WORK TASK:
Retype, word for word, each line between the lines holding "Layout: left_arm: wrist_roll" and "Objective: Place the", inclusive, and leave the rest of the data alone.
+++ TASK INPUTS +++
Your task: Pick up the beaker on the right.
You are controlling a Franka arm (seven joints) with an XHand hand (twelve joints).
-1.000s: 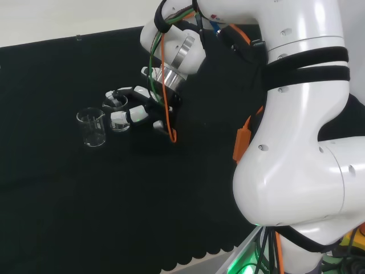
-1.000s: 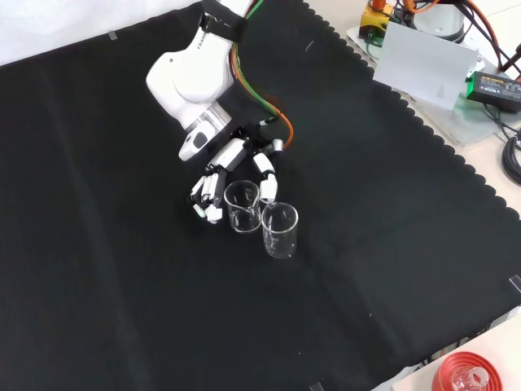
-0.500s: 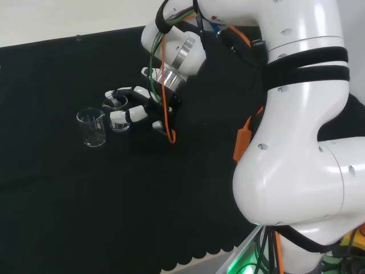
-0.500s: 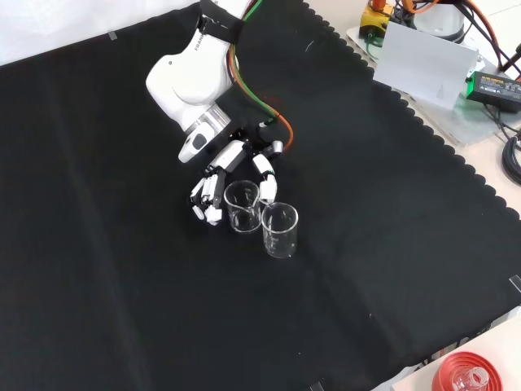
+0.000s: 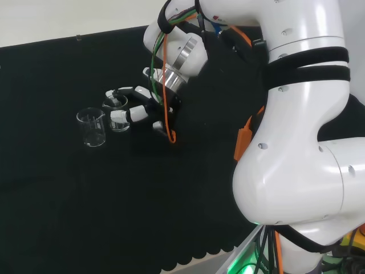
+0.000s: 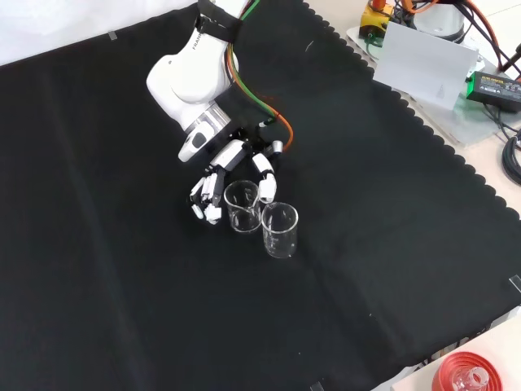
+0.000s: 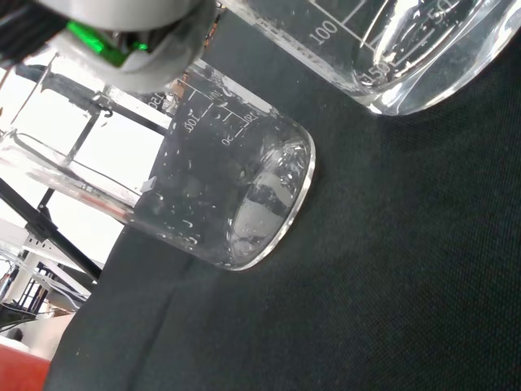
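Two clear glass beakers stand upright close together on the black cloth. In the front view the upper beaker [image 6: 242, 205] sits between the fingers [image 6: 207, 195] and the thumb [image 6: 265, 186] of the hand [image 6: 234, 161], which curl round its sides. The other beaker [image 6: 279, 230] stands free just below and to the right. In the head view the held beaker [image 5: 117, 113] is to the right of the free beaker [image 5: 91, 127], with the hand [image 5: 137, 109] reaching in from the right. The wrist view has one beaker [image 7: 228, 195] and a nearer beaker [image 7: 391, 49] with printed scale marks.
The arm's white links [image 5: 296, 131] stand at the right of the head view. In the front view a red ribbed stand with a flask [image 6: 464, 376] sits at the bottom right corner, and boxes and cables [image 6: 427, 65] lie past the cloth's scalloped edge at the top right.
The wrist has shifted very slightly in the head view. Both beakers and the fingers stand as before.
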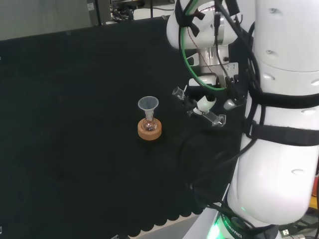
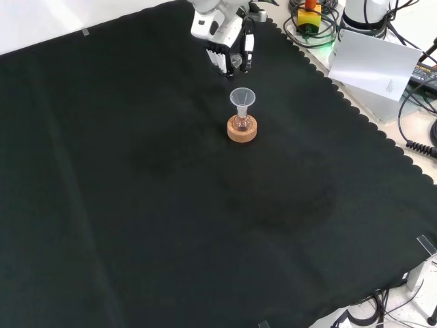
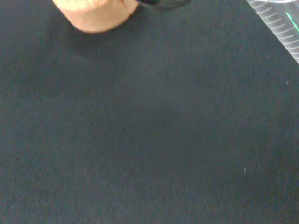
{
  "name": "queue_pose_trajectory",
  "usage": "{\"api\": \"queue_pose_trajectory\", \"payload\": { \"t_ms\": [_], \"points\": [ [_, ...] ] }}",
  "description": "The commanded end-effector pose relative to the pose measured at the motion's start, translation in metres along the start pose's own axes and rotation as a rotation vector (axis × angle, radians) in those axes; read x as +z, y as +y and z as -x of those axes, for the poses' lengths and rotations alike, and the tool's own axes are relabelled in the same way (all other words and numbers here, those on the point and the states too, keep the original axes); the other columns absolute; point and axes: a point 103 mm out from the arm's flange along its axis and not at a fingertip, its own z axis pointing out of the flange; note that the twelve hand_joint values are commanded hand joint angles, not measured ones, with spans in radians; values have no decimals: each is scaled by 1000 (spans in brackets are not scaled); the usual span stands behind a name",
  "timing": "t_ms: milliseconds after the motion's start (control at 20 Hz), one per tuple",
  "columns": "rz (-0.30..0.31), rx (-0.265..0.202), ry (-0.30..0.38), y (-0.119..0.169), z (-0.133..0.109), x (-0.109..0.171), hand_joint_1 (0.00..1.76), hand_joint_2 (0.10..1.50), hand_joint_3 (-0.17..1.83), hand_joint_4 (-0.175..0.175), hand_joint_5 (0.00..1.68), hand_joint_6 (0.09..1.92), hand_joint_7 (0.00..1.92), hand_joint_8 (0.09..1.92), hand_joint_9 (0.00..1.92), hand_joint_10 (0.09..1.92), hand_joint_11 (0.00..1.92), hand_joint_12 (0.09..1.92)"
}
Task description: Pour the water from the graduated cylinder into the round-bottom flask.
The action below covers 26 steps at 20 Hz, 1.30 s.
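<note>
Glass is hard to see on the black cloth (image 2: 136, 205) of the bench. The small round-bottom flask (image 1: 149, 125) sits on a cork ring (image 1: 149, 131) with a clear funnel (image 1: 148, 105) in its neck. In the head view, the hand (image 1: 207, 104) hangs just right of the flask, above the cloth. Its fingers curl around the graduated cylinder (image 1: 215, 118), which lies tilted, almost sideways. Much of the cylinder is hidden by the hand, and water inside it cannot be made out. In the front view, the hand is just behind the funnel. The wrist view cuts off the cork ring at the edge.
</note>
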Motion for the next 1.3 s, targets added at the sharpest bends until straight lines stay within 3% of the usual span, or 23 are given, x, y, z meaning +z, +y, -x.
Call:
{"api": "queue_pose_trajectory", "payload": {
  "t_ms": [50, 950, 1300],
  "points": [
    [-86, 19, -249, -20, -32, -39, 1160, 1115, -8, -175, 1004, 988, 1230, 350, 1424, 87, 1295, 707],
    [-115, 30, -261, -14, -41, -57, 1160, 1115, -9, -175, 1003, 988, 1236, 341, 1428, 87, 1299, 705],
    [-159, 37, -264, -1, -45, -59, 1160, 1115, -9, -175, 1003, 988, 1239, 337, 1429, 87, 1299, 704]
  ]
}}
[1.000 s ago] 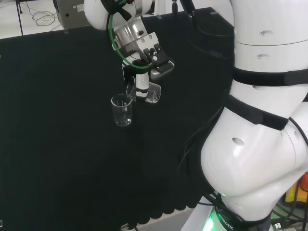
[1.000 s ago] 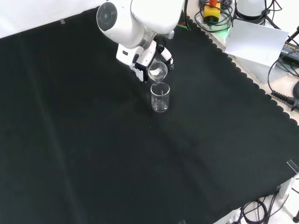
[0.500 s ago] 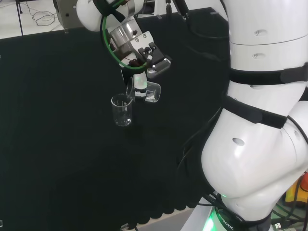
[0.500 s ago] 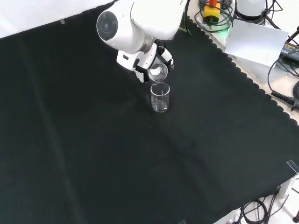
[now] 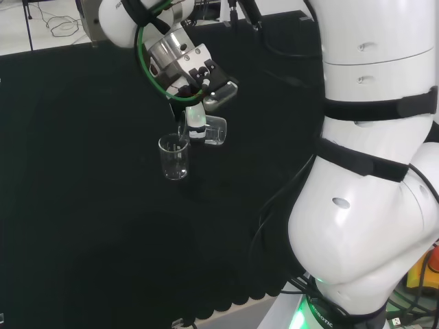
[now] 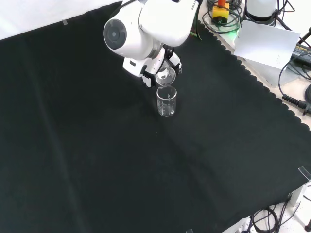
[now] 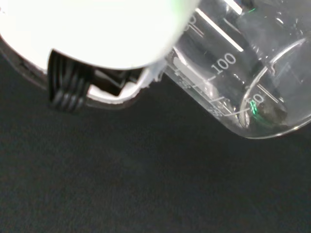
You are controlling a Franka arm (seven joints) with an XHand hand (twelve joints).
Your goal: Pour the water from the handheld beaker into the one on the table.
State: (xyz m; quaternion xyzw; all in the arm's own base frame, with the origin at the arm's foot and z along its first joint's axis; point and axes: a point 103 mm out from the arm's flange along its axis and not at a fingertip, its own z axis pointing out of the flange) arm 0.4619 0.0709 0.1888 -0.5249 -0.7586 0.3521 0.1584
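Note:
My hand (image 5: 203, 89) is shut on a small clear beaker (image 5: 208, 130), which lies tipped onto its side with its lip over the rim of a second clear beaker (image 5: 174, 157) standing upright on the black cloth. In the front view the held beaker (image 6: 164, 75) hangs just above and behind the standing beaker (image 6: 166, 101), and the arm's link hides most of the hand (image 6: 172, 61). Up close in the wrist view, the held beaker (image 7: 243, 73) shows printed graduations, next to a blurred white part of the hand (image 7: 97, 34). I cannot tell how much water either vessel holds.
Black cloth (image 6: 97, 160) spreads wide around the two beakers. The arm's large white links (image 5: 370, 171) fill the right of the head view. Cables, a white sheet and equipment (image 6: 267, 34) lie beyond the cloth's scalloped edge in the front view.
The hand has turned further and shifted slightly up and left in the head view, tipping the held beaker more steeply over the standing one. The standing beaker has stayed put.

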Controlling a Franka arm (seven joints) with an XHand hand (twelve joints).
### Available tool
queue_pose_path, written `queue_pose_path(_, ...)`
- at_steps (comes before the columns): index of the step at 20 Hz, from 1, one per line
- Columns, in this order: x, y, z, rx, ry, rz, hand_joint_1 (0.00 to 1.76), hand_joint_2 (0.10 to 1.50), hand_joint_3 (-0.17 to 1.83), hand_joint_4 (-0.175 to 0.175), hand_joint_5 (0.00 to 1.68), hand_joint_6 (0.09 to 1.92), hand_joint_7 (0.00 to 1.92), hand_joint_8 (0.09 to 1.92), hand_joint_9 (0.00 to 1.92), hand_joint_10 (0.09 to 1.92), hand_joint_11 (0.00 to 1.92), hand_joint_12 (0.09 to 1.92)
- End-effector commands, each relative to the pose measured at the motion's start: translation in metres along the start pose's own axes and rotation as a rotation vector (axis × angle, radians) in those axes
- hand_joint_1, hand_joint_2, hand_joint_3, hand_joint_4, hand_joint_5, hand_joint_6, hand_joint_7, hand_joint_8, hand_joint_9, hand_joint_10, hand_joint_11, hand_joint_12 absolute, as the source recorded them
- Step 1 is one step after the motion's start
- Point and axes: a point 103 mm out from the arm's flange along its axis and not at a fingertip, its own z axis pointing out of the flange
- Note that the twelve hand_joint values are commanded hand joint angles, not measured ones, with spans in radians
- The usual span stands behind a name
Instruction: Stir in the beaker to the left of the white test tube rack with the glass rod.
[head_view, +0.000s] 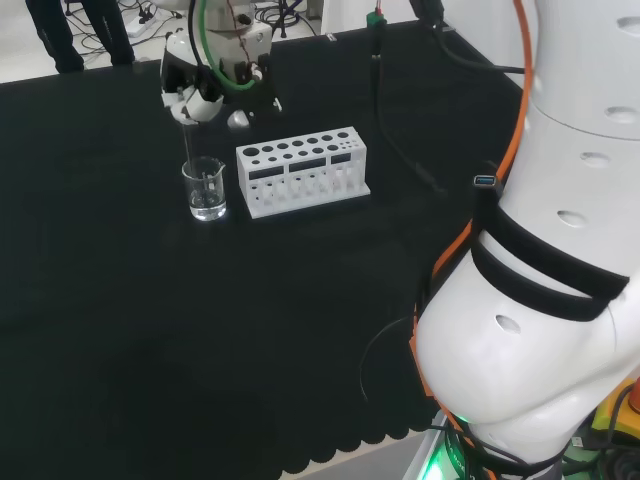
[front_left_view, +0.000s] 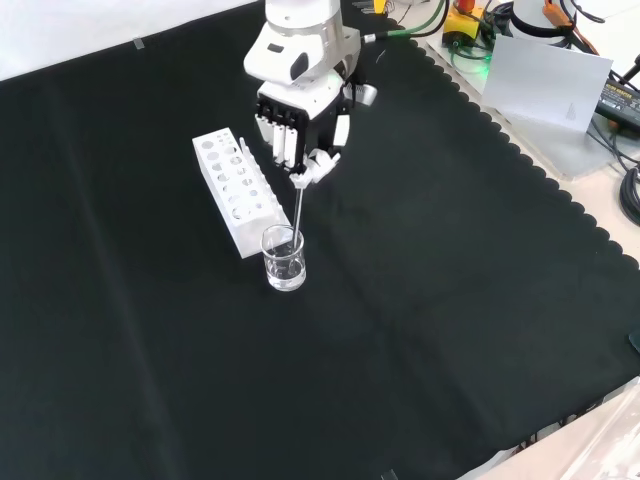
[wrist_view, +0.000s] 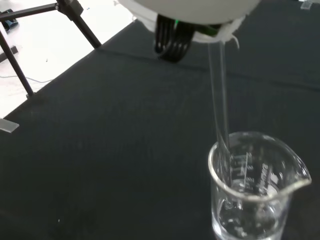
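The black and white robot hand (front_left_view: 300, 120) hangs above the small clear glass beaker (front_left_view: 284, 258), and its fingers are curled around the top end of the thin clear glass rod (front_left_view: 299, 210). The grip is at the very top, I think, so that the hand stays above the rim while the lower part of the rod goes inside.

In the wrist view the glass rod (wrist_view: 220, 105) enters the beaker (wrist_view: 252, 187) close to the wall on the side away from the spout, and its tip reaches down near the bottom. The rod is almost upright, with a small lean. The beaker seems to hold a little clear liquid; the level is hard to read.

In the head view the beaker (head_view: 205, 188) stands just beside the white plastic test tube rack (head_view: 302, 170), at about 9 o'clock from it, not touching. In the front view the same beaker is at about 5 o'clock from the rack's (front_left_view: 235, 180) near end.

Because the rack is so near, the stirring circle probably must stay small, otherwise the rod may push the light beaker against it.
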Motion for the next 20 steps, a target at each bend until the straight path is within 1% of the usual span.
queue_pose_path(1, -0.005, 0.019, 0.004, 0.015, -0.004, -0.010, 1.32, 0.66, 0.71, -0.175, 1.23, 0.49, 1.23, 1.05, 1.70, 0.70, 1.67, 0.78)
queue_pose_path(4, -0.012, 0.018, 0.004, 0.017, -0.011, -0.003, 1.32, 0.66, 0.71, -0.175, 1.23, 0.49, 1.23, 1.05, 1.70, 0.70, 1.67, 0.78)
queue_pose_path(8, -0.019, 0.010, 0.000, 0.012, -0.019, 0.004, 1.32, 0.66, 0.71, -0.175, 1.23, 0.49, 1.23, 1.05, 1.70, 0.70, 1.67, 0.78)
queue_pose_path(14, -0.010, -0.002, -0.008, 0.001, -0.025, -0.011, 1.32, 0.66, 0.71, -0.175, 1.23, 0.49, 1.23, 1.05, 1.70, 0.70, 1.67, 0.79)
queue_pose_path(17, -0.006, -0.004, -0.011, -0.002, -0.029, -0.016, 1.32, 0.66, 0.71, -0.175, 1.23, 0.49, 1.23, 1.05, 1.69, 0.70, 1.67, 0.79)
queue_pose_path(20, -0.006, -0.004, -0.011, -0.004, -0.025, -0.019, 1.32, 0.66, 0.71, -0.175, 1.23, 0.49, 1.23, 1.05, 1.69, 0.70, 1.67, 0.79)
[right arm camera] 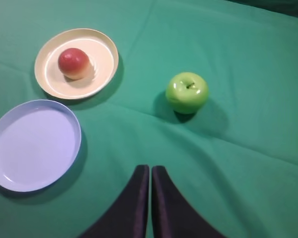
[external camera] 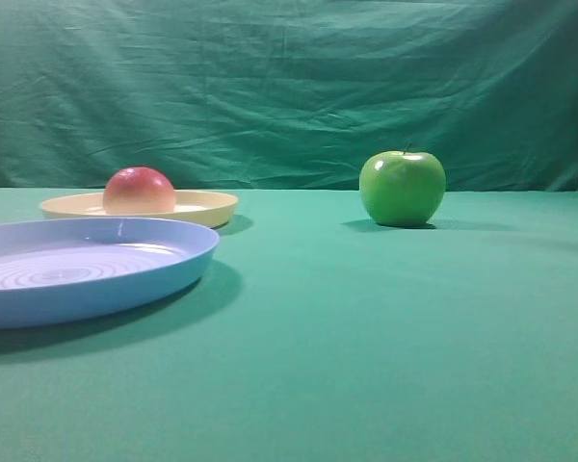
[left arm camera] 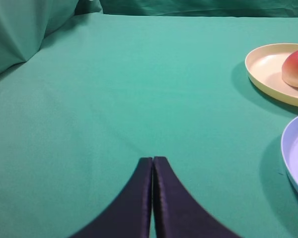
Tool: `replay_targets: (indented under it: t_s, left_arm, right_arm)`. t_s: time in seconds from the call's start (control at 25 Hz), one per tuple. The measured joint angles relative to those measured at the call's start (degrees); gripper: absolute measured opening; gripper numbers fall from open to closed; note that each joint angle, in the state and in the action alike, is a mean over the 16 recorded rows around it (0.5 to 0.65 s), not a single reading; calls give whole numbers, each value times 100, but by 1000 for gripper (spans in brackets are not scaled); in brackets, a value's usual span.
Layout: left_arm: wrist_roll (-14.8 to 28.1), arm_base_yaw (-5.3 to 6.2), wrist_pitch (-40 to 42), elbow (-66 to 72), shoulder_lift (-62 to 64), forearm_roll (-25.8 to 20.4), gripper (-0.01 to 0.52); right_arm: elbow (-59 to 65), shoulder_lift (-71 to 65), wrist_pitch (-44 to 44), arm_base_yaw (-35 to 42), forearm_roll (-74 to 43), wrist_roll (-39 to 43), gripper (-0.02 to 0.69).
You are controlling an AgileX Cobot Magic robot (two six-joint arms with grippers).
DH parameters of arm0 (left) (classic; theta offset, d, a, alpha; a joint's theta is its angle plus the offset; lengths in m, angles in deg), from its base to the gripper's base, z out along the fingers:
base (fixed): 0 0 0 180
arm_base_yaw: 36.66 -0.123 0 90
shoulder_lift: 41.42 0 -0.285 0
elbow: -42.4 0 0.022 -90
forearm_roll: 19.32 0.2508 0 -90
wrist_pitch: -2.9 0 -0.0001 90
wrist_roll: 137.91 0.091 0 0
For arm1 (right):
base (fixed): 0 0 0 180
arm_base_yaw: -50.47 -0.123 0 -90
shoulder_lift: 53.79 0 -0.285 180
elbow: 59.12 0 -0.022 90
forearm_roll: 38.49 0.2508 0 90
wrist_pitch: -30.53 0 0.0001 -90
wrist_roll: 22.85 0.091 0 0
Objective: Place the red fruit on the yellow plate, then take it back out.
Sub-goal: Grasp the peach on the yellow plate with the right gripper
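Note:
The red fruit point(external camera: 139, 191) point(right arm camera: 73, 63) point(left arm camera: 297, 68) rests inside the yellow plate point(external camera: 207, 206) point(right arm camera: 102, 69) point(left arm camera: 263, 64), a little left of its centre in the right wrist view. My right gripper point(right arm camera: 150, 167) hovers well above the cloth, shut with nothing between its dark fingers, far nearer the camera than the plate. Low over bare cloth, my left gripper point(left arm camera: 153, 158) is also shut and empty, with the plate off to its far right. Neither gripper shows in the exterior high view.
A larger light blue plate point(external camera: 164, 274) point(right arm camera: 20, 168) point(left arm camera: 294, 163) lies nearer than the yellow one. A glossy green apple point(external camera: 402, 188) point(right arm camera: 186, 92) stands alone to the right. Green cloth covers the table and hangs as a backdrop behind.

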Motion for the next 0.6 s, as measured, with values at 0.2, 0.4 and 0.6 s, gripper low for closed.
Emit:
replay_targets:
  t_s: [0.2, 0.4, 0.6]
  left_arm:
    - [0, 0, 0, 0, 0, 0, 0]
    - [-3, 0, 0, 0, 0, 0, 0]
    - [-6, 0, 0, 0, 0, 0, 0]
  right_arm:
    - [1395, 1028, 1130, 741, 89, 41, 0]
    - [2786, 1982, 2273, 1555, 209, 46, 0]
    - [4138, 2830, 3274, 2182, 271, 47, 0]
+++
OUTPUT FOR THIS EXERCISE:
Layout: left_arm: wrist_roll (-14.8 to 28.1), arm_base_yaw (-5.3 to 6.2), wrist_pitch (-40 to 42), elbow (-66 to 72), shoulder_lift (-62 to 64), forearm_roll (-25.8 to 20.4), gripper (-0.01 to 0.52); right_arm: elbow (-59 to 65), shoulder_lift (-71 to 65), wrist_pitch (-44 to 44), arm_base_yaw (-35 to 42), forearm_roll (-74 to 43), wrist_roll (-39 to 43), gripper (-0.02 to 0.69).
You are controlling an AgileX Cobot Magic robot (two six-joint arms with grippers).
DH parameters of arm0 (left) (classic; theta offset, d, a, alpha; a joint's theta is its angle plus the offset; lengths in m, angles in deg), from its base to the gripper's base, z out along the fingers:
base (fixed): 0 0 0 180
arm_base_yaw: 36.66 -0.123 0 90
shoulder_lift: 41.42 0 -0.285 0
elbow: -42.4 0 0.022 -90
forearm_roll: 19.32 0.2508 0 -90
wrist_pitch: -2.9 0 -0.0001 90
wrist_roll: 137.91 0.091 0 0
For arm1 (right):
base (fixed): 0 0 0 180
arm_base_yaw: -50.47 -0.123 0 -90
shoulder_lift: 53.79 0 -0.285 180
elbow: 59.12 0 -0.022 90
forearm_roll: 38.49 0.2508 0 90
wrist_pitch: -30.53 0 0.0001 -90
wrist_roll: 22.85 0.091 0 0
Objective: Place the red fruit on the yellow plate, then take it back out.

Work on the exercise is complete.